Dreharbeiten: Der Brenner ist in der Stadt

Jetzt ist schon wieder was passiert: In Graz starteten die Dreharbeiten zum neuen "Brenner"-Film.

Murnberger, Tiesel und Hader © Dor Film/Wally
 

Wennst jetzt nicht gehst, hau ich dir den Hammer aufn Schädel", jagt Maritschi den Brenner aus ihrem gleichnamigen Café, während sie in der winzigen Küche einen Berg Schnitzel klopft. Nicht, ohne 2,40 Euro für den Kaffee zu verlangen. So geht die letzte Szene des gestrigen ersten Drehtags der Wolf-Haas-Verfilmung "Das ewige Leben", im Film (im Kino im Frühjahr 2015) wird sie irgendwo in der Mitte dran sein.

Maritschi ist Margarethe Tiesel, der Brenner wie immer Josef Hader und beim "Maritschi" handelt es sich um den "Schönautreff". Im altmodischen kleinen Café von Elfriede und Harald Leiminger musste für den Film kaum etwas verändert werden: Ein Sturm-Plakat hier, ein Wurlitzer da, ein paar Bilder umgehängt und fertig. Schon heute haben die Leimingers wieder offen - und neue Autogramme an der Wand.

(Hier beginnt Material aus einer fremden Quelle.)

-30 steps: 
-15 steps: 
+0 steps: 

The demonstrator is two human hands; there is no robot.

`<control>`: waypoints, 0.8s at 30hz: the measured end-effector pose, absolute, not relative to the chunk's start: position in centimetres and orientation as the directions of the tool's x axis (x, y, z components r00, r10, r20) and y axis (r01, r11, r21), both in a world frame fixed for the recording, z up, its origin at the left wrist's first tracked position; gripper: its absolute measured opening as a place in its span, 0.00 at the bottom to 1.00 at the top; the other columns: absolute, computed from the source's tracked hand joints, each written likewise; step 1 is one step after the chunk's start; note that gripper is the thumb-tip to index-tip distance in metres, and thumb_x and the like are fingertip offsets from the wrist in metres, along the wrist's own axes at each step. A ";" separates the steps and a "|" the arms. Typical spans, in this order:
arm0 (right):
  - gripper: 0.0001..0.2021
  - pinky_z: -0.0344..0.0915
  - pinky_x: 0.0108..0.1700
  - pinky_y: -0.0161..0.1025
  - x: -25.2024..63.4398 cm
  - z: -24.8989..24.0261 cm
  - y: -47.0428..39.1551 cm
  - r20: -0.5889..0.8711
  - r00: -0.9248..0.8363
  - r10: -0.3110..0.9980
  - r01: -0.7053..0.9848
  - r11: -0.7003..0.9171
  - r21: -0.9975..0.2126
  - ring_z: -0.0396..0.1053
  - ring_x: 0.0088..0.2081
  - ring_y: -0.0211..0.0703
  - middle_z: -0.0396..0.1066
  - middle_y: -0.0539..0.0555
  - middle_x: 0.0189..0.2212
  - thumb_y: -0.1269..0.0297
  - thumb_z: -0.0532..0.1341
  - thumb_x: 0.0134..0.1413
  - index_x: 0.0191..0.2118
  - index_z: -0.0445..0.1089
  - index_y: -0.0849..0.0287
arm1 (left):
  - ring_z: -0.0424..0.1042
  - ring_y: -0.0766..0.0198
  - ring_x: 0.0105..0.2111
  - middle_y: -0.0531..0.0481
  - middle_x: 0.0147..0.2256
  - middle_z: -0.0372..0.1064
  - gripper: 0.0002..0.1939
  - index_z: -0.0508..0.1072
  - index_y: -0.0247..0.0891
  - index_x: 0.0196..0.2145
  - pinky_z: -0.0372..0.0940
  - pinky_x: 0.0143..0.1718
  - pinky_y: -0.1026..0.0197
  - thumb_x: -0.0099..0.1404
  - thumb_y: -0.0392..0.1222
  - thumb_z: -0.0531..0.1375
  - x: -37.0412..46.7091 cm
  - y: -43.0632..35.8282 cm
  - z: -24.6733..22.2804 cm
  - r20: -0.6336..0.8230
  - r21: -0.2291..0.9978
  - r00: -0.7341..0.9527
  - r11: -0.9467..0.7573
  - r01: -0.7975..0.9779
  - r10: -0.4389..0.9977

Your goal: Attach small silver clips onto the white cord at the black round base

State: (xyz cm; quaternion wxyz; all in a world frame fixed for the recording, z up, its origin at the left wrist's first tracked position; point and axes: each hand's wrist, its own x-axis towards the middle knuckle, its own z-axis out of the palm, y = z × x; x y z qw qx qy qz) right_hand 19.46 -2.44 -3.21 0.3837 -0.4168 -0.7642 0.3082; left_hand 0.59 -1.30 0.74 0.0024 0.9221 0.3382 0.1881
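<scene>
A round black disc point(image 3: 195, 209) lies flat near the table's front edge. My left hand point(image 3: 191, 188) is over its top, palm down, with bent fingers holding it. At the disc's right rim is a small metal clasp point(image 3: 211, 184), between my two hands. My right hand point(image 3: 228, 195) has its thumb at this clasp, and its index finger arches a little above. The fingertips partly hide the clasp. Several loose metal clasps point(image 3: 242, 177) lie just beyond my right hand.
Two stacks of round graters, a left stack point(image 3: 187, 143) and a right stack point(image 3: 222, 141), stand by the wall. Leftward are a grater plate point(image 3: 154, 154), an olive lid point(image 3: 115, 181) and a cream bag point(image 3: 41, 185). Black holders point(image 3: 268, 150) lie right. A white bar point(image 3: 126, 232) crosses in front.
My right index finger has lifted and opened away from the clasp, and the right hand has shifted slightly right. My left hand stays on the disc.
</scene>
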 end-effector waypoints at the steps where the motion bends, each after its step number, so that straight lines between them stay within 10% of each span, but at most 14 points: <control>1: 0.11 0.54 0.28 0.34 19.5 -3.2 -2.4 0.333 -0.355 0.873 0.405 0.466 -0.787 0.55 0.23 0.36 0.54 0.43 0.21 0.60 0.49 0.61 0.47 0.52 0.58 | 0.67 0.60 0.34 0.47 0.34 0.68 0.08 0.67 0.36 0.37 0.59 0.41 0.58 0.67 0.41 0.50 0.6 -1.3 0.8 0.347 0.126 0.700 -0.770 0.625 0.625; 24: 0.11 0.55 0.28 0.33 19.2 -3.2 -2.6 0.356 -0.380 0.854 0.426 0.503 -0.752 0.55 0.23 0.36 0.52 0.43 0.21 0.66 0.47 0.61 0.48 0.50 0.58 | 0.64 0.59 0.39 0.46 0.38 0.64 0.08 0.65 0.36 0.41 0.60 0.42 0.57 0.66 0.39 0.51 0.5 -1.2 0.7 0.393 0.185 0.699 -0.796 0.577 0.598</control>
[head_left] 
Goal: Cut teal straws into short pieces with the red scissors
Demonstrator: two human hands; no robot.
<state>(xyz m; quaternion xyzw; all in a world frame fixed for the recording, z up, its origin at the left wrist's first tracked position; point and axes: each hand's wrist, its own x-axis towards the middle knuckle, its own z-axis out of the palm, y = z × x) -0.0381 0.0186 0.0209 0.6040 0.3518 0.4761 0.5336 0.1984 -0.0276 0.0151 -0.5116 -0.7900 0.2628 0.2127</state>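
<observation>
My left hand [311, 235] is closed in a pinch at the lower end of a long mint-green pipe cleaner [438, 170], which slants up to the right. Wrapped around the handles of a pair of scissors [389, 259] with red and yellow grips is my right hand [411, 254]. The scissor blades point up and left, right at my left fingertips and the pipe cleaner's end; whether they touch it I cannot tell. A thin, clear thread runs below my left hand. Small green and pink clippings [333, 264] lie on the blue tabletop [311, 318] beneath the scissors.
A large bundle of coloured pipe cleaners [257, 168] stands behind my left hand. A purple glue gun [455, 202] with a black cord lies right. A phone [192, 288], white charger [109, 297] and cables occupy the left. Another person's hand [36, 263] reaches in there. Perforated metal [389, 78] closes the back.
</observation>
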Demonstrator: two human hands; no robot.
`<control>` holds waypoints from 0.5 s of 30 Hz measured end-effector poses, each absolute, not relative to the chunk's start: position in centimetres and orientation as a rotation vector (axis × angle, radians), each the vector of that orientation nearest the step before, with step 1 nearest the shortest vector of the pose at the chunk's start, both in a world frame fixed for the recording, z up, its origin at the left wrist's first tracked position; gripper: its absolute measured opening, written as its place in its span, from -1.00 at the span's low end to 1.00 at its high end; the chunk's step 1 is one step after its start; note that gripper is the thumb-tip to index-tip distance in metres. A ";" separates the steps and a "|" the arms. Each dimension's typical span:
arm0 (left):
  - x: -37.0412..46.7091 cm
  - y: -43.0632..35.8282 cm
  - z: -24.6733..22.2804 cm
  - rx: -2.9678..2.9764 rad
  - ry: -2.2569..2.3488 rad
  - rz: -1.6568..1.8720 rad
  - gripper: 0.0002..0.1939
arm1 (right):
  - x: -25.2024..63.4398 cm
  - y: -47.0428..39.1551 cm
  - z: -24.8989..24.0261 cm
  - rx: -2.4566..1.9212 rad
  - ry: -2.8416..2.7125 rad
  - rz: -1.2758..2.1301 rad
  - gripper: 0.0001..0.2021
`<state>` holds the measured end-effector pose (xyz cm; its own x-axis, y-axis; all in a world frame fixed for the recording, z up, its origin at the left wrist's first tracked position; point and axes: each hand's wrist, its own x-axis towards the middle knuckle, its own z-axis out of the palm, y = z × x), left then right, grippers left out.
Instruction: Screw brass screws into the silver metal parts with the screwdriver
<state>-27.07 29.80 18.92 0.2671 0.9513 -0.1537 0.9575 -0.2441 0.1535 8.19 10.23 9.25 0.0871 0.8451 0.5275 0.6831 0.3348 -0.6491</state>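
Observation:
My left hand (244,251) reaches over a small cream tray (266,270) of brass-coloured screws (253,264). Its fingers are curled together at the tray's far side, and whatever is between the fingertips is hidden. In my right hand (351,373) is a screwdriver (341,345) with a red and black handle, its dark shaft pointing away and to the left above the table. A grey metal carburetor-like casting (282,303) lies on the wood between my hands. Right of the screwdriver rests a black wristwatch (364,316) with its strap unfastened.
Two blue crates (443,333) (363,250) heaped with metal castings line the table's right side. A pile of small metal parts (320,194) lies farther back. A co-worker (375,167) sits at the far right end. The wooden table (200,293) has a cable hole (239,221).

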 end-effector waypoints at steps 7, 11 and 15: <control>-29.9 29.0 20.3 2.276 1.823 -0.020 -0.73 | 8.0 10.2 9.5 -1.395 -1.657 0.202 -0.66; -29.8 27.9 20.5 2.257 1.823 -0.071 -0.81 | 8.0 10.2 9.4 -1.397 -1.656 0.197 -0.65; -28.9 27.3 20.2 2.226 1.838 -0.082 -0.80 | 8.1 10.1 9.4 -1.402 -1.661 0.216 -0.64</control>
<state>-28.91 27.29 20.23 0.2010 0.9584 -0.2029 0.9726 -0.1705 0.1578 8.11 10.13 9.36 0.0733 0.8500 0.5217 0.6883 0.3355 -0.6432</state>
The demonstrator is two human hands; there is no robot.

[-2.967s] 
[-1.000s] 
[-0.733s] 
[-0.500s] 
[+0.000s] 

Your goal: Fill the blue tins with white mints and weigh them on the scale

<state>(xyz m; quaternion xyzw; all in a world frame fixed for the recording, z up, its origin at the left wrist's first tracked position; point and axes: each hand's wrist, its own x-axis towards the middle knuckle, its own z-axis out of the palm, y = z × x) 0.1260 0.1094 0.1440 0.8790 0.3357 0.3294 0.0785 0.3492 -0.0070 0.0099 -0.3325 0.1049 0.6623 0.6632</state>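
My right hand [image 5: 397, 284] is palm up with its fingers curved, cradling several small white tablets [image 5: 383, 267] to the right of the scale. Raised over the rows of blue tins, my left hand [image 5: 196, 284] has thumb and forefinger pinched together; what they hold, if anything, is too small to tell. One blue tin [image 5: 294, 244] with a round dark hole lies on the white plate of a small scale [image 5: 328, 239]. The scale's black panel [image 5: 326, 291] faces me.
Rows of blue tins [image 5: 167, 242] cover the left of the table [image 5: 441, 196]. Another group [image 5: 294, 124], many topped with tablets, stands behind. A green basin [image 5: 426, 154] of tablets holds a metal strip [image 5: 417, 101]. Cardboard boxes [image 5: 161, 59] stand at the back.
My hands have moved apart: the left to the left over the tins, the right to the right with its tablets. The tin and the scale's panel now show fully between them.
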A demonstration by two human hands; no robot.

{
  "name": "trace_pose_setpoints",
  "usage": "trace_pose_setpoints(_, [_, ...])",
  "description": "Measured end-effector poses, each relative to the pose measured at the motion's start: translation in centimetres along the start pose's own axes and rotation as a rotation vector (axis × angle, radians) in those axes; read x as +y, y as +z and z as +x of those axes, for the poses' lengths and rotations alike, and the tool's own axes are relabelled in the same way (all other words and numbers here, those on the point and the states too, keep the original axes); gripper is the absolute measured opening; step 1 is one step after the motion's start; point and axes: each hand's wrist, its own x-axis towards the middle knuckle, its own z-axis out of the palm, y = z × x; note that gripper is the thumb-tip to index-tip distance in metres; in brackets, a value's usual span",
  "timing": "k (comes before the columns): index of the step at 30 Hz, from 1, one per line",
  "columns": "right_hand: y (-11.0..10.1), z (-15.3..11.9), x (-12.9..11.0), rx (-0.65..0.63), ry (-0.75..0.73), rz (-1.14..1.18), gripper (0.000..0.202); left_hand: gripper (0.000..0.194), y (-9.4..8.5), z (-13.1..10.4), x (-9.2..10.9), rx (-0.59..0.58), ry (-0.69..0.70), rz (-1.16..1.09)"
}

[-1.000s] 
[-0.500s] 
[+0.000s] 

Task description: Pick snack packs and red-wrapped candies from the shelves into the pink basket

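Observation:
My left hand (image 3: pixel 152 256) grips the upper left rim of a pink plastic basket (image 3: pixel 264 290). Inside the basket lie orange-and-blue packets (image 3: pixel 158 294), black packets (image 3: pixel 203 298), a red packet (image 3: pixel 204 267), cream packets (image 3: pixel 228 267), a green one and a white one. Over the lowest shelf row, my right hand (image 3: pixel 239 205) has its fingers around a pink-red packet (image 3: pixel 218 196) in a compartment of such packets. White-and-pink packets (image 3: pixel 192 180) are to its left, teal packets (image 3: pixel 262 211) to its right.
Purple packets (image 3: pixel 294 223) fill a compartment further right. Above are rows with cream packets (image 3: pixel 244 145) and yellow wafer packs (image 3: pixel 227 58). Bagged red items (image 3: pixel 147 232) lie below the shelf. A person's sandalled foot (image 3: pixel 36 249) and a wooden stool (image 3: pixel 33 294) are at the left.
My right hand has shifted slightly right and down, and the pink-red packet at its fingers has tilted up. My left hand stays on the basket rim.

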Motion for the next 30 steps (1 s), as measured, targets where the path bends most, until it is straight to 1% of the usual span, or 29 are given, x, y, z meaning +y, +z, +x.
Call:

Heute ist ein anderer Drehort dran: Brenners Haus, das für den Film über die Mur versetzt wurde: Liebenau (Eichbachgasse) statt Puntigam. "Ich muss einen Baum fällen", erzählt uns Hader beim kurzen Interview mit Tiesel. Zwei, die sich offensichtlich sehr schätzen: "Ein wunderbarer Kollege, was der alles im Kopf hat", lobt Tiesel. Und Hader schwärmt: "Schon heute hat es Momente gegeben, bei denen ich mich jetzt bereits drauf freue, sie im Kino zu sehen." Im Film sind sie zwei, deren Liebe schon 30 Jahre her ist, die sie aber noch immer berührt. Da muss die Chemie stimmen.

Die stimmt wohl auch am Set: Der erste Drehtag ist eine Stunde früher als erwartet im Kasten, Regisseur Wolfgang Murnberger hochzufrieden. Gedreht wird noch zwei Monate lang in Graz und München.